Desde la celda podía observar el poste donde diez mujeres, incluyéndome a mí, íbamos a ser atadas e incendiadas en dos días. Todas acusadas de ser brujas. Por desgracia aún me faltaba pasar por el tribunal, está compuesto por cinco jueces donde después de hacerte unas preguntas decidían si eres bruja o no. El final iba a ser el mismo: morir quemada en la plaza atada a un poste. ¿De qué servía que supieran que no era bruja si solo se demostraría una vez muriera?
Los guardias aparecieron al salir los primeros rayos del sol. Me cogieron sin ningún cuidado, como si fuera un trapo. Uno me miró y me ofreció un trozo de pan con moho, parecía lamentar no tener algo más decente que ofrecerme. No le sonreí por miedo a que dijeran que lo había hechizado, pero con un leve movimiento de cabeza le agradecí el detalle. Al acabar ese cuscurro de pan, me di cuenta que habíamos salido del edificio y nos dirigimos a la sala de juicios. Una vez allí, me defendería sin conseguir nada.
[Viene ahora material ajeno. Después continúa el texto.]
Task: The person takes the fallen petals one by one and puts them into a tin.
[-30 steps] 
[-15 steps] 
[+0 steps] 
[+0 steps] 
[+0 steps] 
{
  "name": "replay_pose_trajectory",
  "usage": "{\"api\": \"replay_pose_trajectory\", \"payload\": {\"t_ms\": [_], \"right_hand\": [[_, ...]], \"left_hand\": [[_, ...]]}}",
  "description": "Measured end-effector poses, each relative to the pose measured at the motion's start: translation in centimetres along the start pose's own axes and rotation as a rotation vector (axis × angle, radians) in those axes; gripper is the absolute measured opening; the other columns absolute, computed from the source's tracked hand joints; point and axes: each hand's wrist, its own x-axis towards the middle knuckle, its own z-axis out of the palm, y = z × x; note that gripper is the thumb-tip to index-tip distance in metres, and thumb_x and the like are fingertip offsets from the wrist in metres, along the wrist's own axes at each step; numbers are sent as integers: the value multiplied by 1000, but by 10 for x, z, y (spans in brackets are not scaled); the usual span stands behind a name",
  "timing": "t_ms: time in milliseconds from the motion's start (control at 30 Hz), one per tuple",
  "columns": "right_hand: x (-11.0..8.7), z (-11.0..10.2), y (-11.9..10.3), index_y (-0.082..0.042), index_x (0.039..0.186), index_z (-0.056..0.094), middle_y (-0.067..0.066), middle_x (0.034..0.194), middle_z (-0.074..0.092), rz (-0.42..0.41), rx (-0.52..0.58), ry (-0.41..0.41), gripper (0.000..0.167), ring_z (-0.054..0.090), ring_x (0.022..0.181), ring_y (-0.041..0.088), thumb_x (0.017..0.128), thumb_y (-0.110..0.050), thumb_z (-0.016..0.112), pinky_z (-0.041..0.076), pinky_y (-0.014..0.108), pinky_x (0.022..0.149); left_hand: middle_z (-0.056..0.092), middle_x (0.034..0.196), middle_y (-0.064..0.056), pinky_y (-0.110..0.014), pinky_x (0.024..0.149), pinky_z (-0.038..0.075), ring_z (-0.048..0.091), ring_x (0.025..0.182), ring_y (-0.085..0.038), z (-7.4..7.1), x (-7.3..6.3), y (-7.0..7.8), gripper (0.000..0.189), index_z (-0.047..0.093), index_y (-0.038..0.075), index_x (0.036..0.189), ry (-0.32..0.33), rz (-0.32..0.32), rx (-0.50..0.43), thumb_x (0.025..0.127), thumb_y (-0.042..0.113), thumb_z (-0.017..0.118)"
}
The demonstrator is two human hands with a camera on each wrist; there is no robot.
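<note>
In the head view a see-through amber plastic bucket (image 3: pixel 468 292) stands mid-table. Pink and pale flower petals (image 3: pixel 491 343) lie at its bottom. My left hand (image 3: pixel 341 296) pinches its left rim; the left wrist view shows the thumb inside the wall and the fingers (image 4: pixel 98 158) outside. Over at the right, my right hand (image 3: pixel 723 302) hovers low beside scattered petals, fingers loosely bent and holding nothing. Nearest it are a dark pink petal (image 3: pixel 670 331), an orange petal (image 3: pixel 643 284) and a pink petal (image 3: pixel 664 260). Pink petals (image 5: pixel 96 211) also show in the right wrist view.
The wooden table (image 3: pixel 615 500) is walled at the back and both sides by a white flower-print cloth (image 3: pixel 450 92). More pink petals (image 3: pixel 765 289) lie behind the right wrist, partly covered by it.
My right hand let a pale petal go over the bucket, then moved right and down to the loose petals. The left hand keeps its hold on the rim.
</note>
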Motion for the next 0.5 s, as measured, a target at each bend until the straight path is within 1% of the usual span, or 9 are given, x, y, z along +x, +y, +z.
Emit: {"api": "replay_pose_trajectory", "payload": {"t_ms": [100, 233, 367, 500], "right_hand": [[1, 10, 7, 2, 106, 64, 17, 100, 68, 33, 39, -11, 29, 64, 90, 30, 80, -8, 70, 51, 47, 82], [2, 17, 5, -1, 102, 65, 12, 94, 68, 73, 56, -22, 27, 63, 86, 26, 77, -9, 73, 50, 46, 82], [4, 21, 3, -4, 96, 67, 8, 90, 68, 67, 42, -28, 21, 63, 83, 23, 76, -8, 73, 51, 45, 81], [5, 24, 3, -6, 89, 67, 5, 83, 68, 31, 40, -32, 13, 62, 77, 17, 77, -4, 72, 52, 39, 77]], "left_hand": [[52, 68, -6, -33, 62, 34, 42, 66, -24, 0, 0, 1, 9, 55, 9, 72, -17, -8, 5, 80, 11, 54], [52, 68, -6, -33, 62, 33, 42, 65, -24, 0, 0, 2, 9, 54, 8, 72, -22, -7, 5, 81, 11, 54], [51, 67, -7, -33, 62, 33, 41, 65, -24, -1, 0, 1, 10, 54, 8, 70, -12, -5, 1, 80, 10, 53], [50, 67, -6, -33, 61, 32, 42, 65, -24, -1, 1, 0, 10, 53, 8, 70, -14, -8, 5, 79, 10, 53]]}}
Caminaba con la cabeza gacha. Vecinos, amigos, conocidos o simples curiosos abucheaban y decían cosas hirientes. Detrás mío supe que habían otras 3 compañeras de celda, de ahí que tras mi paso los abucheos continuaron. Así pues llegamos al sitio más sucias de lo que estábamos, el edificio donde nos juzgaban tenía muchas ventanas. Dentro de la sala solo había expectación y silencio, no cabía ni un alma. Sin embargo, si mirabas hacia las ventanas no se podía visualizar la calle, la aglomeración de gente que no se quería perder ningún detalle era demasiada como para contarla.
Mis ojos pasearon por la sala y acabaron en mi vil prometido. Me permití sonreírle, como buen brujo supo que pensaba y palideció.